# ABOUT THIS EXERCISE:
Here are the records. Write out exactly the lines between the one holding "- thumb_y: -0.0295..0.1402" and the one holding "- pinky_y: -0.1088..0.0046", inclusive.

# DATA LISTING:
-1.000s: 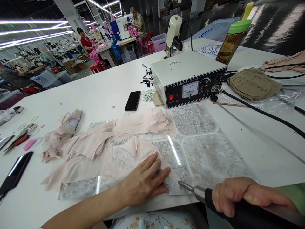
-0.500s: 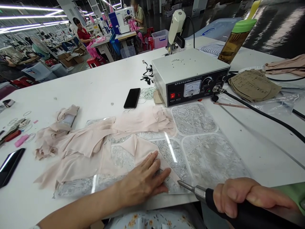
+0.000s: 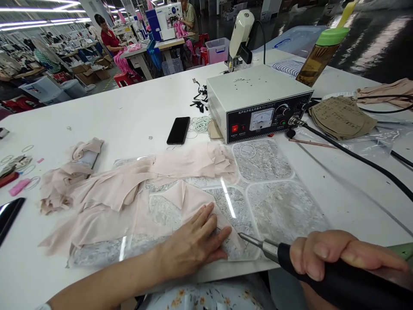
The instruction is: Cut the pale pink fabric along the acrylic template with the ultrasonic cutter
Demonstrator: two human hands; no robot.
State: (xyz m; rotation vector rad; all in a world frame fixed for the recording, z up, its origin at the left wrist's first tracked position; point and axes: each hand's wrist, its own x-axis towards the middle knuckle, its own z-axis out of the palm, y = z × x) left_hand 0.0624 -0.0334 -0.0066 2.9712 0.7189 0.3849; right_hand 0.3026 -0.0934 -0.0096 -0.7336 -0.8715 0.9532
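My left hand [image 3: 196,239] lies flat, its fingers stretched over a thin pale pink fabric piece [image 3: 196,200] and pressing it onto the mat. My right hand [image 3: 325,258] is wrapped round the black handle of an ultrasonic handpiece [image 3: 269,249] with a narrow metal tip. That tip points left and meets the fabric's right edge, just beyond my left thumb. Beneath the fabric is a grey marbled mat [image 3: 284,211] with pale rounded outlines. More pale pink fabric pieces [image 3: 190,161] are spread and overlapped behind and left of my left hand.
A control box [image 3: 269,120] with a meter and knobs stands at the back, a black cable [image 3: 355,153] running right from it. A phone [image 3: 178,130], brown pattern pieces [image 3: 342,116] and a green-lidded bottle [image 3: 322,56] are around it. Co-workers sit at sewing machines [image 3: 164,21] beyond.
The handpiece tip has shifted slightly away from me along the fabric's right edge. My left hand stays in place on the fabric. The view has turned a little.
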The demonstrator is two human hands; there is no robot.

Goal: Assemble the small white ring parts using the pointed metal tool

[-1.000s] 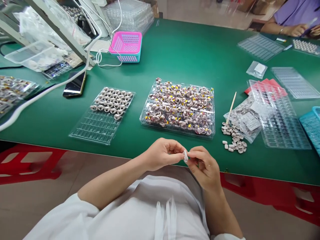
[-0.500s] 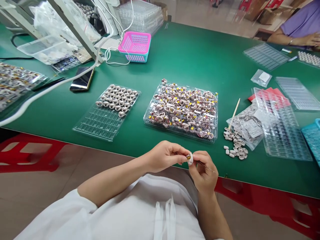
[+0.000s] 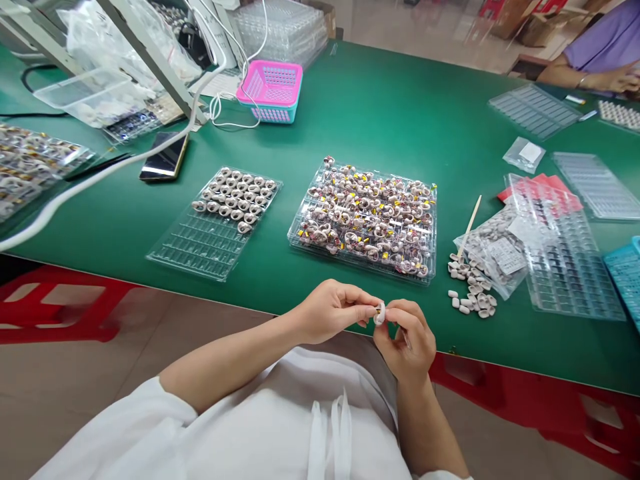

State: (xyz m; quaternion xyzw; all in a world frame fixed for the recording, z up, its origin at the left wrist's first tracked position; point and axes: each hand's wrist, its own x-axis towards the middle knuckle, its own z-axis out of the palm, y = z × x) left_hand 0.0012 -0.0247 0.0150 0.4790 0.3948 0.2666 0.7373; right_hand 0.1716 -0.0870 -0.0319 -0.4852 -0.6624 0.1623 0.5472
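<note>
Just past the table's front edge, my left hand [image 3: 333, 310] pinches a small white ring-shaped part [image 3: 381, 313] between thumb and fingertips. My right hand [image 3: 407, 340] grips the same part from the other side with its fingers curled. A slim object shows partly in the right palm, too small to name. Beyond the hands lies a clear tray [image 3: 295, 250] heaped with white ring-shaped parts bearing yellow and reddish bits. Left of it, another clear tray [image 3: 193, 250] has rows of white ring-shaped parts in its far half.
Small white caps [image 3: 470, 293] lie loose at the right, beside a wooden stick [image 3: 469, 227] and a plastic bag [image 3: 500, 250]. Clear trays [image 3: 575, 267] rest farther right. A pink basket [image 3: 270, 85], a phone [image 3: 165, 157] and a white cable [image 3: 120, 163] are at left. A co-worker's arm [image 3: 565, 73] shows far right.
The white part has turned slightly between my fingers, and less of its yellowish bit shows. My right fingers have shifted; the slim object behind them shows less. Both trays are unchanged.
</note>
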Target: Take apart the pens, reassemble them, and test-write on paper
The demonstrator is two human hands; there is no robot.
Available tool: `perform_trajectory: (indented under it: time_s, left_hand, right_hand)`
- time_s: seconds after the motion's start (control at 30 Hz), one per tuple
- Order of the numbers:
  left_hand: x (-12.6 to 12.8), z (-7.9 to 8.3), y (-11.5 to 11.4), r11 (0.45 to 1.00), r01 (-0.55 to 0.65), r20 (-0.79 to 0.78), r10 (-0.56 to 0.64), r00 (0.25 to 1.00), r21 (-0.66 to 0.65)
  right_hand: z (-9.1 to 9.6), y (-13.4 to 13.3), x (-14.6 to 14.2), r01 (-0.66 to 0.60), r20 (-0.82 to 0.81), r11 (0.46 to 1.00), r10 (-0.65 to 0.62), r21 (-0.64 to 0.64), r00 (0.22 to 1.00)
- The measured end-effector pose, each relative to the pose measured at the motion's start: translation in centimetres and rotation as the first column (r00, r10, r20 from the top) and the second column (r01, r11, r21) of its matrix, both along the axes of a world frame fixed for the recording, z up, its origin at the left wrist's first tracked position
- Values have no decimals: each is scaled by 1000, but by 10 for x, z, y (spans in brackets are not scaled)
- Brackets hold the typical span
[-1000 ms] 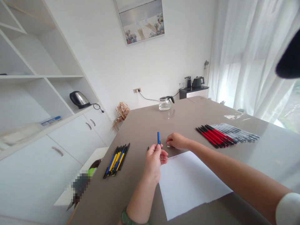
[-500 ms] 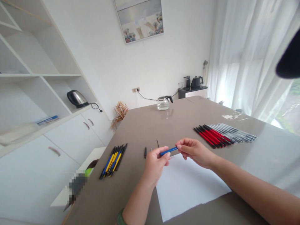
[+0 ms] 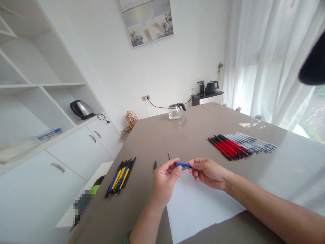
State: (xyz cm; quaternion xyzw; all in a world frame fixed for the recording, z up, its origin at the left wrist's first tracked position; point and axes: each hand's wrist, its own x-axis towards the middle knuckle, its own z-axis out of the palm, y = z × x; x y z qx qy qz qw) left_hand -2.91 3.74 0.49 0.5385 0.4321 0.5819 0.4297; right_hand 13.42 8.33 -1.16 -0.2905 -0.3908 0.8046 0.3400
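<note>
A blue pen barrel [image 3: 182, 165] is held between both hands above the top edge of a white sheet of paper [image 3: 203, 203]. My left hand [image 3: 166, 178] pinches its left end between thumb and fingers. At its other end, my right hand [image 3: 207, 172] closes thumb and fingertips on it. Just beyond my left hand lie a small black pen part [image 3: 155, 165] and a thin dark piece [image 3: 168, 155], both partly hidden or too small to make out fully.
Blue, yellow and black pens [image 3: 120, 178] lie in a group at left. Red pens [image 3: 228, 147] and clear-barrelled pens [image 3: 254, 142] are lined up at right. A glass pot [image 3: 175, 112] stands near the table's far edge. White scraps [image 3: 250, 124] lie far right.
Both hands have shifted slightly left in view, and the blue barrel has turned so its right end now points slightly downward. The camera view has also moved a little.
</note>
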Motion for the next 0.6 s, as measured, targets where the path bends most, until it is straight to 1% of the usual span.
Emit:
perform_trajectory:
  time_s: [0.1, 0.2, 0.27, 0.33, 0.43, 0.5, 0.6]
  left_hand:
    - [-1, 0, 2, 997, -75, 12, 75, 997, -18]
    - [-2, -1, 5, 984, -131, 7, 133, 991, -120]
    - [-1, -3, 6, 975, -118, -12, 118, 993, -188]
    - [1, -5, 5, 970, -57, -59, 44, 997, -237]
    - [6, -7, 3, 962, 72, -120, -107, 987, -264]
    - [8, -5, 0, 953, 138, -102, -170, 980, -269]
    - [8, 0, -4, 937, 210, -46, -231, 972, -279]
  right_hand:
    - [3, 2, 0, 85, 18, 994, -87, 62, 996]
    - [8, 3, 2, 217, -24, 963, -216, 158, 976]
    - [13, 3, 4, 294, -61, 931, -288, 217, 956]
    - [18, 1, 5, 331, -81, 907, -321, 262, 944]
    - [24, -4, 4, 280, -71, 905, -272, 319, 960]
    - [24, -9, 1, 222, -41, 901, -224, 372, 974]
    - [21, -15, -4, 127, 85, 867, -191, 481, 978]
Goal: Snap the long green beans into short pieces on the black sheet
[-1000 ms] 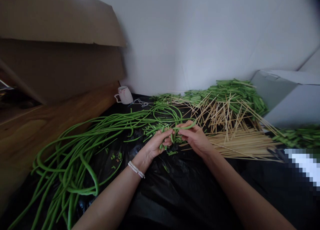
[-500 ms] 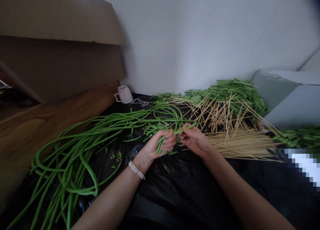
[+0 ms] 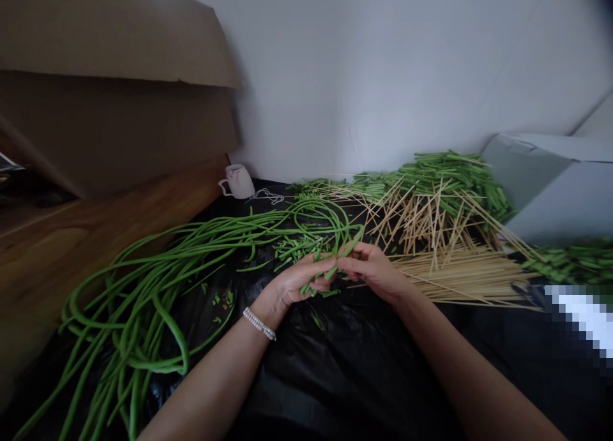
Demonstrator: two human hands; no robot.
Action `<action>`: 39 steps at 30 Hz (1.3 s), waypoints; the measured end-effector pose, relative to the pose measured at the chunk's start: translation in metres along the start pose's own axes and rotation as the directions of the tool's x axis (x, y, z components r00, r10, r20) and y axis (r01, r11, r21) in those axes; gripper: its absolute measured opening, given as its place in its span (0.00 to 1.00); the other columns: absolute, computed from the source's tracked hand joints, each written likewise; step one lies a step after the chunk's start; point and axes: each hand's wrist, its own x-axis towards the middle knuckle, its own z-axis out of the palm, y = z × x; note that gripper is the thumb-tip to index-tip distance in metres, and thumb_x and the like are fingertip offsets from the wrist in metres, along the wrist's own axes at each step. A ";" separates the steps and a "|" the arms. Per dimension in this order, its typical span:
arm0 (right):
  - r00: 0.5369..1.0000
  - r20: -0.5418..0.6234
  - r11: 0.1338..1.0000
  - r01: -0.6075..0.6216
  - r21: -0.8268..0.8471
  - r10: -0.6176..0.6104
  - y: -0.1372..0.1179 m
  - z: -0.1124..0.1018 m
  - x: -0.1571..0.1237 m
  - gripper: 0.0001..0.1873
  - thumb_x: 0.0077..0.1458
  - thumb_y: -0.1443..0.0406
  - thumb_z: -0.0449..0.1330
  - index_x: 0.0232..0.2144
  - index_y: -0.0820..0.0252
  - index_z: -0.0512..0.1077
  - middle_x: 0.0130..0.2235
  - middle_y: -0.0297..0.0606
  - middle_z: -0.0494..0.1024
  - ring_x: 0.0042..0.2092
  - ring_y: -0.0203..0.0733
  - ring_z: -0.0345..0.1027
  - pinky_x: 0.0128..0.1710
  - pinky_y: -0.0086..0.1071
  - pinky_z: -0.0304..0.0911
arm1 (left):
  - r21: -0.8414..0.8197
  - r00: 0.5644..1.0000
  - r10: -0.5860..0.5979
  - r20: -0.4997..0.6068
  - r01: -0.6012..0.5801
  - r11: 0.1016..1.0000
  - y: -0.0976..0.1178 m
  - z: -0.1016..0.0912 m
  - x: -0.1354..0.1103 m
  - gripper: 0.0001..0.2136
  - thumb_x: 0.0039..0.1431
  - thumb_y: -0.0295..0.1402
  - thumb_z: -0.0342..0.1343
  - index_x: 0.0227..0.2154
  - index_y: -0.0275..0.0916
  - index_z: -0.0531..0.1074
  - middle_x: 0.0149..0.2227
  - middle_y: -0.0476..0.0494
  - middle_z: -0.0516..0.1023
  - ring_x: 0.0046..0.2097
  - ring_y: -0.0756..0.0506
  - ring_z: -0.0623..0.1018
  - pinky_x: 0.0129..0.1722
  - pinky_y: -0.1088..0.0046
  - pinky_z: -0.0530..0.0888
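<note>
My left hand (image 3: 299,280), with a pearl bracelet on the wrist, is closed round a small bunch of cut green bean pieces (image 3: 311,283). My right hand (image 3: 371,267) pinches one long green bean (image 3: 345,248) that runs up from between both hands. The fingertips of both hands meet over the black plastic sheet (image 3: 345,364). A big tangle of uncut long beans (image 3: 158,281) lies to the left of my hands.
Bamboo skewers (image 3: 445,249) lie scattered to the right, with piles of cut bean pieces (image 3: 445,176) behind and another pile (image 3: 569,262) at far right. A white cup (image 3: 238,181) stands by the wall. A cardboard box (image 3: 115,90) looms left, a grey box (image 3: 550,186) right.
My left hand has loosened from a fist and its fingers now reach toward my right hand. The long bean in my right hand has tilted more upright.
</note>
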 end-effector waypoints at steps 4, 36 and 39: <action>0.997 -0.079 0.989 0.014 0.149 -0.002 -0.004 -0.006 0.002 0.14 0.44 0.57 0.70 0.28 0.58 0.72 0.19 0.24 0.65 0.20 0.29 0.55 0.22 0.27 0.51 | 0.081 0.999 -0.035 0.035 0.032 0.996 0.001 0.001 -0.003 0.15 0.50 0.39 0.65 0.23 0.34 0.66 0.19 0.55 0.58 0.19 0.58 0.55 0.17 0.81 0.50; 0.999 -0.021 0.999 0.049 -0.011 -0.049 0.011 0.008 0.001 0.12 0.42 0.59 0.71 0.28 0.59 0.77 0.20 0.28 0.70 0.21 0.28 0.58 0.21 0.26 0.52 | -0.546 0.978 0.107 -0.176 -0.188 0.816 0.011 -0.012 0.007 0.11 0.63 0.34 0.53 0.26 0.34 0.65 0.25 0.51 0.64 0.20 0.57 0.63 0.14 0.87 0.58; 0.998 -0.032 0.998 0.062 -0.017 -0.063 0.009 0.006 0.001 0.11 0.42 0.59 0.70 0.28 0.59 0.77 0.21 0.28 0.71 0.20 0.28 0.57 0.20 0.26 0.50 | -0.311 0.977 0.025 -0.212 -0.092 0.946 0.003 -0.005 0.010 0.13 0.58 0.38 0.59 0.26 0.34 0.67 0.23 0.51 0.65 0.18 0.58 0.61 0.12 0.86 0.54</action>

# TASK OUTPUT:
  - thumb_y: -0.0295..0.1402
  - thumb_z: -0.0342..0.1343
  - index_x: 0.0227..0.2154
  - index_y: -0.0275..0.0916
  - index_z: -0.0531..0.1074
  - middle_x: 0.0149..0.2227
  - middle_y: -0.0476..0.0494
  - middle_z: -0.0516..0.1023
  - ring_x: 0.0046..0.2097
  - ring_y: -0.0756..0.0506
  - ring_z: -0.0623..0.1018
  - pinky_x: 0.0129..0.1722
  - pinky_y: -0.1088..0.0046

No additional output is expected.